Anlässlich des Neujahrsempfangs der Jüdischen Gemeinde Düsseldorf 1999 wurde Heiner Lichtenstein in Anwesenheit von Bundespräsident Johannes Rau mit der Josef-Neuberger-Medaille ausgezeichnet. Die Laudatio hielt der spätere Präsident des Zentralrats der Juden in Deutschland, Paul Spiegel. Er hob hervor: »Du hast der Welt davon berichtet, was dem Jüdischen Volk durch die Hand dieser Mörder geschah. Mit unbestechlichem Blick und der Dir eigenen Kraft der Darstellung hast Du die Welt wissen lassen, was in den Todeslagern und dem Apparat der Nazis geschah. Es ist Dir dabei um die Täter gegangen, aber Du hast auch die Erinnerung an diejenigen wachgehalten, die Helfer und Retter von Juden waren, so etwa der schwedische Diplomat Raoul Wallenberg, der in Ungarn tausende von Menschenleben gerettet hat, bis er in einem Kerker eines anderen Unrechtsregimes verschwand: in der Sowjetunion des Josef Stalin. … Heiner Lichtenstein hat stets angemerkt, dass er sich parteiisch auf die Seite der Überlebenden gestellt habe, auf die Seite ihrer entsetzlichen Erinnerungen, auf die Seite ihres Leids. « In seiner kurzen Dankesrede zog Heiner Lichtenstein eine nüchterne Bilanz unter dem Motto »Gegen den Schlussstrich«.

Die engagierte Arbeit Heiner Lichtensteins wurde von vielen Instituten und Verbänden beachtet.
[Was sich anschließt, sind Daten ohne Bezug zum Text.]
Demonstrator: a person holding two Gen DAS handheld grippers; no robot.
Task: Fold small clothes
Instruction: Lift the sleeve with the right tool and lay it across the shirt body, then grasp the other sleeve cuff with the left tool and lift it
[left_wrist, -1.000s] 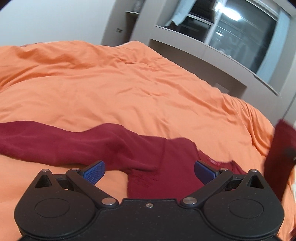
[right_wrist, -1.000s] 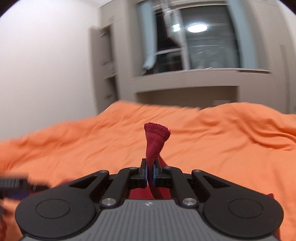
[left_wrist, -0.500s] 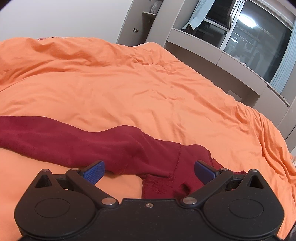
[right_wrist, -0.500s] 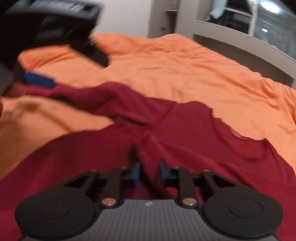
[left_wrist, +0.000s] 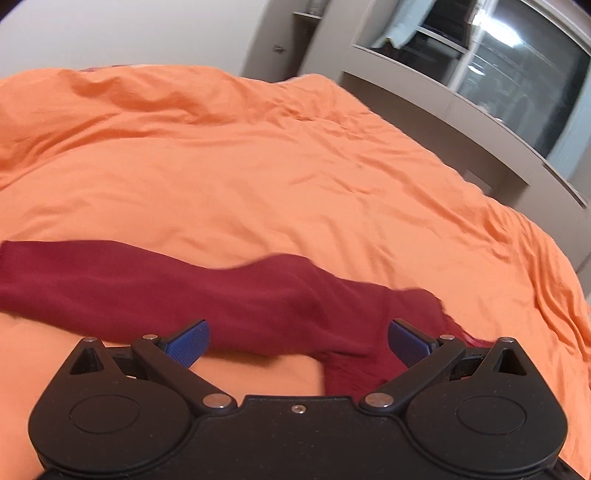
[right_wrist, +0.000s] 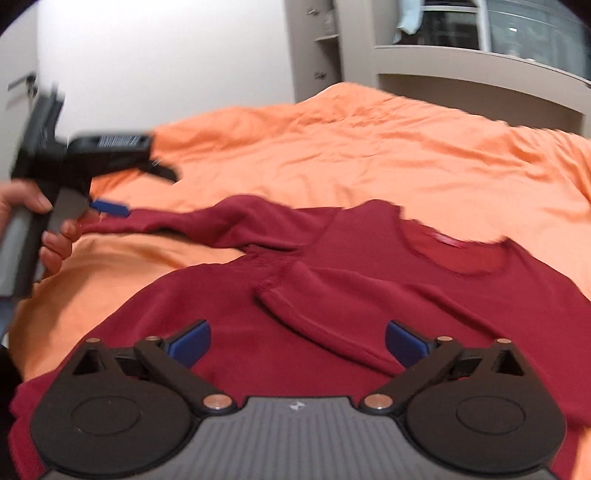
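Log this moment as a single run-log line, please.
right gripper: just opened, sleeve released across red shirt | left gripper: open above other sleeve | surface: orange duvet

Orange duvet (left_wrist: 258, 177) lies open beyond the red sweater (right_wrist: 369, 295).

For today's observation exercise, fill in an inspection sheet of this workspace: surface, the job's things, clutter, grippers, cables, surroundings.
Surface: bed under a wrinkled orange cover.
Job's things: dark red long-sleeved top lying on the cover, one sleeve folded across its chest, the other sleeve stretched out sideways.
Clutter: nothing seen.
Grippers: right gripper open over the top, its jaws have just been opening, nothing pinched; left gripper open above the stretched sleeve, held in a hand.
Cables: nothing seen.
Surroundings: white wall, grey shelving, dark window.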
Deshalb erhielt er auch unter anderem den Verdienstorden des Landes Nordrhein-Westfahlen, die Yad-Vashem-Medaille der Holocaustgedenkstätte in Jerusalem und die Medaille der polnischen Hauptkommission zur Verfolgung von Hitlerverbrechen. Jüngst wurde er 2009 vom Verein für Christlich-Jüdische Zusammenarbeit den Giesberts-Lewin-Preis ausgezeichnet. Bis zuletzt engagierte sich Heiner Lichtenstein als Mitglied des Vorstands im »Verein wider das Vergessen«.

Für uns in der TRIBÜNE-Redaktion und ganz besonders für mich und meine Frau ist es schwer, nicht mehr auf Heiner Lichtensteins Rat als Kollege und Freund zurückgreifen zu können. Er hat sich nie gescheut, Position zu beziehen. Das machte ihn zu einem manchmal unbequemen, aber immer verlässlichen Ratgeber im privaten wie journalistischen Umfeld. Dass er in der Öffentlichkeit vor allem als streitbarer Kritiker wahrgenommen wurde, der auch schon mal vor Gericht landete, lag an seinem Kampf gegen das Vergessen und zeigt, wie nötig solche Anstrengungen waren und sind. Wir von TRIBÜNE werden den gemeinsamen Kampf fortführen.

Erschienen in: TRIBÜNE, Heft 195, Sept. 2010. Wir danken für die Nachdruckgenehmigung.